Ecco l’incipit di questo bellissimo romanzo di Daniele Mencarelli, uno dei dodici finalisti al premio Strega 2020. L’autore nasce come poeta e la scrittura è sempre stata per lui l’espressione più alta e vera di ciò che ciascuno di noi deve rielaborare. Già la copertina carpisce la nostra attenzione: é la foto di un ragazzo bipolare, fratello della stessa fotografa, aggrappato su se stesso come una scultura. L’essere umano può, talvolta, perdere l’anima, ciò lo rende senza pace, per questo motivo ha bisogno di “compassione”, nel senso etimologico del termine, condividere le passioni. È un romanzo autobiografico: l’autore nel ’94 è stato sottoposto ad una settimana di TSO (Trattamento Sanitario Obbligatorio) e il protagonista, Daniele, ritrova nella compagnia dei suoi cinque compagni di stanza la speranza. Inizialmente si parte da uno stato di disperazione e il protagonista si aggrappa alla speranza, vivendo il dramma di un internamento in un reparto psichiatrico dove, inizialmente, è difficile parlare. Daniele sente una rabbia enorme ma c’è in lui la necessità della “parola”, per condividere il suo peso. Sette giornate lunghissime ma, dal terrore inziale, trova la salvezza. Un giorno apre l’armadietto, prende il suo quaderno e inizia a scrivere. La parola, per lui, è l’ancora di salvezza, si aggrappa a ciò per dimostrare di non essere pazzo e la parola con la pratica della scrittura, gli fa ritrovare la salvezza. È un romanzo che pone tante domande sulla storia personale di ognuno di noi. Spesso oggi, a chi affronta temi esistenziali non si risponde con la parola. che si può manifestare attraverso la filosofia, la letteratura, la fede, ma con la medicina. Il protagonista sente una libertà che gli viene negata; nel ’94 c’erano i Mondiali di Calcio che aveva progettato di vedere con gli amici, esplode il caldo e, tutto questo, rende molto più difficile l’internamento. L’autore dà alle parole come alla preghiera, come diceva Pasolini “Sii prete di te stesso“.

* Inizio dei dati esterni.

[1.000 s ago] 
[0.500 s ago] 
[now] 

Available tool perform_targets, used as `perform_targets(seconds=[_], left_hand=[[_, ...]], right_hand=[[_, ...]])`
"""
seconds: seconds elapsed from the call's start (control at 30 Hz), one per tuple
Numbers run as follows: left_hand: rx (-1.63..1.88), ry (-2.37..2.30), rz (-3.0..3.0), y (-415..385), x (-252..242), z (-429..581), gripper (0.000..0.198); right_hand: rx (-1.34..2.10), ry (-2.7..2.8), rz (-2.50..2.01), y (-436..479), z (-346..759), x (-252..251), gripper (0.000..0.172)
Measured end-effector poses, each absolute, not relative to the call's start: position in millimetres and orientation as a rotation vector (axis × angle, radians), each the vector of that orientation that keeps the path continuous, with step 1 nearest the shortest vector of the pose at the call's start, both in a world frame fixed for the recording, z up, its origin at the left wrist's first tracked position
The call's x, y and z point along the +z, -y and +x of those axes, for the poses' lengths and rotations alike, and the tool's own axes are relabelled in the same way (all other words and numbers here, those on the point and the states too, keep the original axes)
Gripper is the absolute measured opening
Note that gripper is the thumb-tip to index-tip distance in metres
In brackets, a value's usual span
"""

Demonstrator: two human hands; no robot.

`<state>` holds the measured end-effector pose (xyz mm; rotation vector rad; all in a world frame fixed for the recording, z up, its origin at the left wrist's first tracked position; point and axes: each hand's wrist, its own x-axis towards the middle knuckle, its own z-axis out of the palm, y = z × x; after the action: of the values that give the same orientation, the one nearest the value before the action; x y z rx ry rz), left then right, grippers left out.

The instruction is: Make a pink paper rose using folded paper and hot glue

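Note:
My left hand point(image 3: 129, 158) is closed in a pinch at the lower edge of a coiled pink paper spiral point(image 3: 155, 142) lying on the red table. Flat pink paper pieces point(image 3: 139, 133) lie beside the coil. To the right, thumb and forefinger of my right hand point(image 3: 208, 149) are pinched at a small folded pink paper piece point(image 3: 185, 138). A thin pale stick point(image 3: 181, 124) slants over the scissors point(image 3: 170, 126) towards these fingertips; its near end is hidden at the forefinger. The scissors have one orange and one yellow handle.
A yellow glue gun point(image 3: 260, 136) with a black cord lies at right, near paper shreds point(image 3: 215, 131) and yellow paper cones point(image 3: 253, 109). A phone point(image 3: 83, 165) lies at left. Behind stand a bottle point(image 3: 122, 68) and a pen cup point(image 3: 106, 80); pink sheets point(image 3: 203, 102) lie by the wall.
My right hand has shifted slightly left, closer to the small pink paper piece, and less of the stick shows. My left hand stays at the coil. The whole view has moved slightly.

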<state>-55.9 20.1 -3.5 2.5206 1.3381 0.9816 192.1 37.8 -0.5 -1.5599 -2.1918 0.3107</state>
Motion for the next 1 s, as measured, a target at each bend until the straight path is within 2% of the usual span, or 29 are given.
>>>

Nella conclusione del romanzo, Mencarelli dà sfogo a versi bellissimi: “Per i vivi e i morti, salvezza. Salvezza per Mario, Gianluca, Giorgio, Alessandro, e madonnina. Per i pazzi, di tutti i tempi, ingoiati dai manicomi della storia”

Non significa, però, rifiutare la scienza, ma farla interagire con il dialogo. A prova di questo, l’autore, al primo posto fra i ringraziamenti metterà proprio i medici che “In ogni parte del mondo, mettono la scienza in mano all’amore”. Riflessione più che mai attuale in questo periodo.